● INSTRUCTIONS FOR THE TASK:
Every line of the material below is to be printed again exactly.

===== PROVIDED DATA =====

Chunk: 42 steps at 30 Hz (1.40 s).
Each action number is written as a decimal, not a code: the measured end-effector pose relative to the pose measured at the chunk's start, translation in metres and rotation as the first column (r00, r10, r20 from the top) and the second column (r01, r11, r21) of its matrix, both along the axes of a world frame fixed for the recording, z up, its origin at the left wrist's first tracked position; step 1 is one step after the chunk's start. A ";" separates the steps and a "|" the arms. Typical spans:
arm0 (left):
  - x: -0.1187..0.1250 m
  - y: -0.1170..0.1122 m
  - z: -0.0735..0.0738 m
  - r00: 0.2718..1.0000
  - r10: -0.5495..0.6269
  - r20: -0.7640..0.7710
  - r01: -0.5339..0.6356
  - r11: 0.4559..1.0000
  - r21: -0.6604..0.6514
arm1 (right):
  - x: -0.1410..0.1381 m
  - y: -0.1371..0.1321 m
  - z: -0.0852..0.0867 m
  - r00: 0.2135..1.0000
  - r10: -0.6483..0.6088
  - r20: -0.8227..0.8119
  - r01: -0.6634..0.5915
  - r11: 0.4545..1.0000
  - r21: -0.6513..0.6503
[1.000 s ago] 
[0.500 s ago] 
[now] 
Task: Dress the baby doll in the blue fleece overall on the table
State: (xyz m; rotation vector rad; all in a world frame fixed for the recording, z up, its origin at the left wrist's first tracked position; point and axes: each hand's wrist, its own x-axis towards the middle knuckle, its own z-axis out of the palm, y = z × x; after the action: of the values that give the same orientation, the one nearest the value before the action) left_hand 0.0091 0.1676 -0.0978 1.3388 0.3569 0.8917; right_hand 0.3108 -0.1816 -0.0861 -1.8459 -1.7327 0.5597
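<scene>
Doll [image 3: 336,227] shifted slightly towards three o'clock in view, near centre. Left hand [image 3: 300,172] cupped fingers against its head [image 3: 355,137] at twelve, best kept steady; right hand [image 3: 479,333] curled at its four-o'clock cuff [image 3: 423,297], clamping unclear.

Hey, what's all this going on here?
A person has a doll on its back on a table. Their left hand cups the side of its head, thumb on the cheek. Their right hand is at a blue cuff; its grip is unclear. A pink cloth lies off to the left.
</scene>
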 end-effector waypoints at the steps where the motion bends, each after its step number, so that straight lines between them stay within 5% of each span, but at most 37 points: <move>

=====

● RESULT OF THE TASK:
Chunk: 42 steps at 30 Hz (1.40 s).
Each action number is written as a decimal, not a code: the measured end-effector pose relative to the pose measured at the chunk's start, translation in metres and rotation as the first column (r00, r10, r20 from the top) and the second column (r01, r11, r21) of its matrix, both along the axes of a world frame fixed for the recording, z up, its origin at the left wrist's first tracked position; step 1 is one step after the chunk's start. A ";" separates the steps and a "|" the arms. Typical spans:
arm0 (left):
  - x: -0.1187..0.1250 m
  - y: -0.1170..0.1122 m
  - z: -0.0735..0.0738 m
  - r00: 0.2718..1.0000
  - r10: -0.5495..0.6269
  - r20: -0.7640..0.7710
  - r01: -0.5339..0.6356
  - r11: 0.4559..1.0000
  - r21: -0.6604..0.6514
arm1 (right):
  - x: -0.1410..0.1381 m
  - y: -0.1371..0.1321 m
  - z: -0.0852..0.0867 m
  - r00: 0.2135..1.0000
  - r10: -0.6483..0.6088
  - r20: -0.8227..0.8119
  - r01: -0.6634..0.5915
  - r11: 0.4545..1.0000
  - r21: -0.6513..0.6503
[1.000 s ago] 
[0.500 s ago] 
[now] 
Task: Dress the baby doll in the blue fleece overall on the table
State: (xyz m; rotation vector rad; all in a world frame fixed for the recording, z up, its origin at the left wrist's first tracked position; point and axes: each hand's wrist, its own x-axis towards the middle knuckle, its own z-axis out of the palm, y = z × x; after the action: of the values that give the same orientation, the one nearest the value before the action) left_hand 0.0091 0.1676 -0.0978 1.3388 0.3569 0.8917; right_hand 0.3108 -0.1816 -0.0861 -1.8459 -1.7327 0.5597
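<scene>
Doll [image 3: 336,227] shifted slightly towards three o'clock in view, near centre. Left hand [image 3: 300,172] cupped fingers against its head [image 3: 355,137] at twelve, best kept steady; right hand [image 3: 479,333] curled at its four-o'clock cuff [image 3: 423,297], clamping unclear.

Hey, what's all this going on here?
A person has a doll on its back on a table. Their left hand cups the side of its head, thumb on the cheek. Their right hand is at a blue cuff; its grip is unclear. A pink cloth lies off to the left.
</scene>
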 end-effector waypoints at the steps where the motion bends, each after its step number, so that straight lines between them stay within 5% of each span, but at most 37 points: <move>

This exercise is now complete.